Se revolvió, replicó y arrebató por primera vez un turno de servicio a Nadal, al que este miércoles le tocó madrugar. Abrió turno el de Manacor, cosa rara, y conforme fue desperezándose fue afilando su Babolat. Se topó con un rival respondón, pero en realidad inofensivo. Un pequeño Yorkshire. Ladraba Krajinovic, pero no mordía. Tuvo todo bajo control Nadal, que además amaneció con una agradable noticia: no se topará con Novak Djokovic, fulminado el serbio contra todo pronóstico, en la ronda anterior. No está Nole, luego el horizonte es diferente; mejor, aunque ahí amenaza Roger Federer.

¿Y se ve Nadal compitiendo, caso del suizo, con 37 años? "Probablemente no. A día de hoy, no, pero cuando tenía 26 o 25 años tampoco me veía jugando con casi 33. Así que nunca se sabe", afirmó el número dos, que también se refirió al prematuro adiós de Djokovic: "La diferencia entre los tenistas no es muy grande. Nos separan pequeños detalles. Cualquier cosa puede pasar en este deporte, especialmente en este tipo de eventos que son disputados por los 50 mejores".

Eternamente alerta, Nadal fue de menos a más. En cuanto Krajinovic le birló el servicio, le devolvió los pies a la tierra; a la que el balcánico le presionó en la segunda manga, abrió brecha; y a la que divisó la línea de meta, Nadal esprintó e hinchó sus bíceps mientras celebraba la victoria. Golpe a golpe tumbó a su último adversario, que hace solo dos semanas se quedó sin entrenador porque Thomas Johansson considera que “no es lo suficientemente bueno”. No lo es, al menos, para batir al robusto Nadal que desfila estos días firme por California.

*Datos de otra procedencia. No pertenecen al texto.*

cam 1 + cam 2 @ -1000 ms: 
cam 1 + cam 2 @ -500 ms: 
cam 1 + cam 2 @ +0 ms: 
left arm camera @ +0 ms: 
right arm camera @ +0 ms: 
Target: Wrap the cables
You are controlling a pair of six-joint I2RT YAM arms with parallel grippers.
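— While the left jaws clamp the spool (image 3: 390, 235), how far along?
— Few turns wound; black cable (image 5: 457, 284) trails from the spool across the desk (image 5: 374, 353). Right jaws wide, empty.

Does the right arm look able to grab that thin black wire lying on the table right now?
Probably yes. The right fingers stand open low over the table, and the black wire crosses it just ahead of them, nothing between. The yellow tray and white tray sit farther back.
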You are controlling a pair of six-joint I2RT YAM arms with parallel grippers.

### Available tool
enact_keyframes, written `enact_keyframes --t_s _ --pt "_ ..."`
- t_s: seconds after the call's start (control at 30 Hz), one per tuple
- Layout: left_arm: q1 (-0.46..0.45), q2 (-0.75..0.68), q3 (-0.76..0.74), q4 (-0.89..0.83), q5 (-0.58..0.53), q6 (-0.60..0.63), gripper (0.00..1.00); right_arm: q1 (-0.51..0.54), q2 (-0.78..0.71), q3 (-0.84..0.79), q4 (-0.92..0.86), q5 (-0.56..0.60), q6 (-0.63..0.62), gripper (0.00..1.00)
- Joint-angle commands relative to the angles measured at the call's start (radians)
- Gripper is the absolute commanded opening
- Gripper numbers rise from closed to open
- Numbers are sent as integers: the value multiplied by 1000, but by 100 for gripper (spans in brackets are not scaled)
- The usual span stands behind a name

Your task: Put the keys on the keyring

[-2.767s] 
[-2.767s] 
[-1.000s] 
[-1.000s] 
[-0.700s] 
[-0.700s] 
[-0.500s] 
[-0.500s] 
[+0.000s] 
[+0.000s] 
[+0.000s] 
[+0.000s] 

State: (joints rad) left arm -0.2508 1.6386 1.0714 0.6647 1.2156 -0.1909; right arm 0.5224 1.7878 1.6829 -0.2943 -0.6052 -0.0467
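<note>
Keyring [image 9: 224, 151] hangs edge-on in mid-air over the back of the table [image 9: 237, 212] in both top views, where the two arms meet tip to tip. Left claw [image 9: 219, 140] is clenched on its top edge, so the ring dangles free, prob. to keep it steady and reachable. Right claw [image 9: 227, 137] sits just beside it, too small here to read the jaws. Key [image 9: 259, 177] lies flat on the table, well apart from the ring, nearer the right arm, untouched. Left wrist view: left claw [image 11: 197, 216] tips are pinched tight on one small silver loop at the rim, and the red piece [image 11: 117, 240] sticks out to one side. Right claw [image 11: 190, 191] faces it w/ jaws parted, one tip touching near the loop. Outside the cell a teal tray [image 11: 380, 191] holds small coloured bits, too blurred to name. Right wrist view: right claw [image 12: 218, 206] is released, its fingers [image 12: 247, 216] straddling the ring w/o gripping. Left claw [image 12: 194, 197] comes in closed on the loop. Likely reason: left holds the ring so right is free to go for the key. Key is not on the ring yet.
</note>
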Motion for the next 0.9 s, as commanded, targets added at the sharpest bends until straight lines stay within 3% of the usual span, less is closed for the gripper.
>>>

También lo hace el propio Federer, por lo que el duelo entre ambos en semifinales queda a un solo paso. El de Basilea no dio ninguna opción a Kyle Edmund, reducido por 6-1 y 6-4, y se medirá al polaco Hubert Hurkacz, 15 años más joven que él y verdugo del talentoso Denis Shapovalov (7-6, 2-6 y 6-3). Mientras, la nota negativa la deparó la derrota de Garbiñe Muguruza, desbordada por la canadiense Bianca Andreescu: 6-0, 6-1 en 52 minutos.